Kröte des Monats Februar
2013
Beltz & Gelberg 2012.
160 S., € 17,50.
Sonja Eismann / Chris Köver / Daniela Burger: Mach´s selbst. Do it yourself für Mädchen.
Der Februar markiert buchtechnisch gesehen ja irgendwie eine Zäsur: Soll man die Highlights aus dem Herbstprogramm nachlesen? Oder schon die ersten Fahnen und Leseexemplare der neuen Produktion sichten? Man kann den Februar aber auch einfach nutzen, um mal was ganz anders zu machen als zu lesen: Eine Band gründen. Strickgraffiti machen. Ohrringe aus Computerteilen bauen. Einen Platten flicken. Rassismus bekämpfen.
Unterstützung für all diese und weitere rund 50 Projekte bietet ein ganz besonderes Buch aus dem letzten Jahr: "Mach´s selbst" vereint vielfältige Anregungen zum DIY (Do it yourself) und trifft dabei den Zeitgeist. Egal, ob man es dem "neuem Biedermeier" oder "Cocooning" zuordnen mag – Selbermachen boomt und ist wohl als Reaktion auf die Unüberschaubarkeit unserer Welt verstehbar. "Gerade in weltumspannenden Krisenzeiten besinnt man sich schließlich aufs Vertraute: […] Es geht schlicht darum, Übersichtlichkeit wiederherzustellen […] die Dinge, mit denen wir uns umgeben, zu entmystifizieren. Mit anderen Worten: sie selber zu machen", so Philosoph Matthew Crawford.
Der vorliegende Ratgeber schwimmt auf dieser Welle mit, beschränkt sich aber nicht nur auf die persönlich heilsame Wirkung von Basteln, Nähen, Gärtnern oder Backen, sondern versteht – ganz im Gegenteil – DIY auch gesellschaftspolitisch. Selbermachen erfordert und erzeugt Engagement. Engagement wiederum braucht es für notwendige Veränderungen in dieser Welt.
Sonja Eisman, Chris Köver und Daniela Burger – Herausgeber*innen des coolen Missy Magazine, einer feministischen Zeitschrift über Popkultur – verstehen es, mit diesem Buch zu motivieren: Wie kann man mit eigener Musik politisch aktiv werden und auch gleich selbst die PR dafür checken? Wie erstellt man einen Blog und warum sollte man dabei auf diskrimierende Sprache verzichten? Was testet der Bechdel-Test und was ist eigentlich ein Poetry-Slam?

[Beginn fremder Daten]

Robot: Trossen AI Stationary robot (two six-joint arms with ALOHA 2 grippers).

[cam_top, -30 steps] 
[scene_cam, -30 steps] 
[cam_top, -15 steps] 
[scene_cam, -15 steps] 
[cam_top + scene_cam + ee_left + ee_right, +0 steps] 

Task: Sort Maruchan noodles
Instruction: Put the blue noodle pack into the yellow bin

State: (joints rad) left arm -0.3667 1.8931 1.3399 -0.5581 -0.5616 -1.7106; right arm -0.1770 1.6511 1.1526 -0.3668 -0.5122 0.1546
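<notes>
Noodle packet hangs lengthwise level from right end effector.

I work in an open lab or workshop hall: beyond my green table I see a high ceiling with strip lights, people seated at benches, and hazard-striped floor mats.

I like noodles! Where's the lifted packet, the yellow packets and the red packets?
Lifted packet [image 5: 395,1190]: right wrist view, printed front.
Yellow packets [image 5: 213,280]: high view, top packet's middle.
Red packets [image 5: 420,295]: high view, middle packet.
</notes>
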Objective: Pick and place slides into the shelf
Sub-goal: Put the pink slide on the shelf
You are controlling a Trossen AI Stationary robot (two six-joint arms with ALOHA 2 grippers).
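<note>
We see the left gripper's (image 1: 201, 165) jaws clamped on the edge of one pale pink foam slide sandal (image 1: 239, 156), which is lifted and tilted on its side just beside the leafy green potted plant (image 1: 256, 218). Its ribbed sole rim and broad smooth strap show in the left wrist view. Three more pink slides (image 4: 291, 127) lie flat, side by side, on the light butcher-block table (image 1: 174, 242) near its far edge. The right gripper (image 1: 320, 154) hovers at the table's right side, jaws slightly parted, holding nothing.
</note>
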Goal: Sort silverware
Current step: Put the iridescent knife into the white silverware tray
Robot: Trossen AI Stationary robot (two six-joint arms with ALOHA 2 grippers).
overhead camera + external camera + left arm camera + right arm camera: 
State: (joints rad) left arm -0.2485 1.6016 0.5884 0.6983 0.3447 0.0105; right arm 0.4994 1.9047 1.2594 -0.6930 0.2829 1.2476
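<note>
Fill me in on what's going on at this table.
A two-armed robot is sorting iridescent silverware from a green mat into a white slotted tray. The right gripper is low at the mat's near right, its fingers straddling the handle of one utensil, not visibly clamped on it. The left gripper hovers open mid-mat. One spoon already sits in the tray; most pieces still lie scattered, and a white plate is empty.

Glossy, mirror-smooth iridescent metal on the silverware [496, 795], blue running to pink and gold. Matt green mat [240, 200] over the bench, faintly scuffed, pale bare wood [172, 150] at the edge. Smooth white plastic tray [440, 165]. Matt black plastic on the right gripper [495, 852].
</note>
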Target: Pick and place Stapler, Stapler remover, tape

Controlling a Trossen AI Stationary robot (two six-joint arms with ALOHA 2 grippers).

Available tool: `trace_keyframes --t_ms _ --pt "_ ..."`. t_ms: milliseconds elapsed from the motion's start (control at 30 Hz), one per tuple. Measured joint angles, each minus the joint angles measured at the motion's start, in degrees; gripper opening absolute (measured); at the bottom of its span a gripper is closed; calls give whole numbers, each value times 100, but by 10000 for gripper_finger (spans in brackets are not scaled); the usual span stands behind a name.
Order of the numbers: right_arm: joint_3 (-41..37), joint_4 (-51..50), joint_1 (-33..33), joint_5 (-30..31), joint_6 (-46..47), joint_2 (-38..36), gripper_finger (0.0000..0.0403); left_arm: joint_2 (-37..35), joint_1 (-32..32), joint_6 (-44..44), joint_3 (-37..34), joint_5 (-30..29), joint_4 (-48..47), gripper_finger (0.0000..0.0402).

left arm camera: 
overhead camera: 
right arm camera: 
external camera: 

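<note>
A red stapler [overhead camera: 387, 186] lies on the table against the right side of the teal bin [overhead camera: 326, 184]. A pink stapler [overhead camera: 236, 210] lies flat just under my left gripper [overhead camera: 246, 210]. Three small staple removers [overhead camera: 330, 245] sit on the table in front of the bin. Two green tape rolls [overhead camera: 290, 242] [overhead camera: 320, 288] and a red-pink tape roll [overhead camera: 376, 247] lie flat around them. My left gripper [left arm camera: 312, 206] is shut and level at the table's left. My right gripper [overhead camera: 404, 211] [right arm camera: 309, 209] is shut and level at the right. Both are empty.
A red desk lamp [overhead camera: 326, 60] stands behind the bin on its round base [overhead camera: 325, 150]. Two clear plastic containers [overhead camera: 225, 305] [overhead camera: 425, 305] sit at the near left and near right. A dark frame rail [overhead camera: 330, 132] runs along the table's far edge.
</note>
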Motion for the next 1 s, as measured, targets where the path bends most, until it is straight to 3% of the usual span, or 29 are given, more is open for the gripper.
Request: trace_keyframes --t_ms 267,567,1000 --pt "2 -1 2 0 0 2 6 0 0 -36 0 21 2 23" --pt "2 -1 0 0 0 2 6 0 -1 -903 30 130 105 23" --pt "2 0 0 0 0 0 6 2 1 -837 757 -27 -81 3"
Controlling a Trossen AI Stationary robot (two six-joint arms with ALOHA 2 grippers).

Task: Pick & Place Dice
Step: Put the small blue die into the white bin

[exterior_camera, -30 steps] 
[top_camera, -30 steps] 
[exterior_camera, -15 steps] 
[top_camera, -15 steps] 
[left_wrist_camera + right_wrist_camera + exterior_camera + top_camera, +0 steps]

Alle Anleitungen sind verschiedenen Kapitel (etwa "Reagieren + Analysieren", "Crafting" oder "Musik machen") zugeordnet und auf jeweils 3 bis 4 Seiten übersichtlich und ansprechend dargestellt. Das Besondere der Texte ist der durchgehend kluge Ton, der Jugendliche anspricht, ohne Dinge zu simplifizieren. Nachhaltigkeit und soziale Gerechtigkeit sind als Themen dabei immer spürbar, aber nie anbiedernd. Biografien von und Interviews mit den Beiträgerinnen aus den verschiedensten Szenen ergänzen das gelungene Konzept, das ein Lehrstück über moderne Freizeitgestaltung einerseits, über moderne Frauenbewegung andererseits darstellt. Dementsprechend ist auch der Titelzusatz "für Mädchen" lesbar: "In diesem Buch verwenden wir, anders als das sonst üblich ist, durchgehend die weibliche Anrede. Das heißt aber natürlich nicht, dass sich Jungs und Männer nicht ebenso davon angesprochen fühlen sollen – do it yourself ist für alle."
Für alle, die nicht auf jemand anderen warten und die Stereoanlage gleich selber verkabeln wollen. "Selbermachen macht unabhängig!" Packen wir´s an.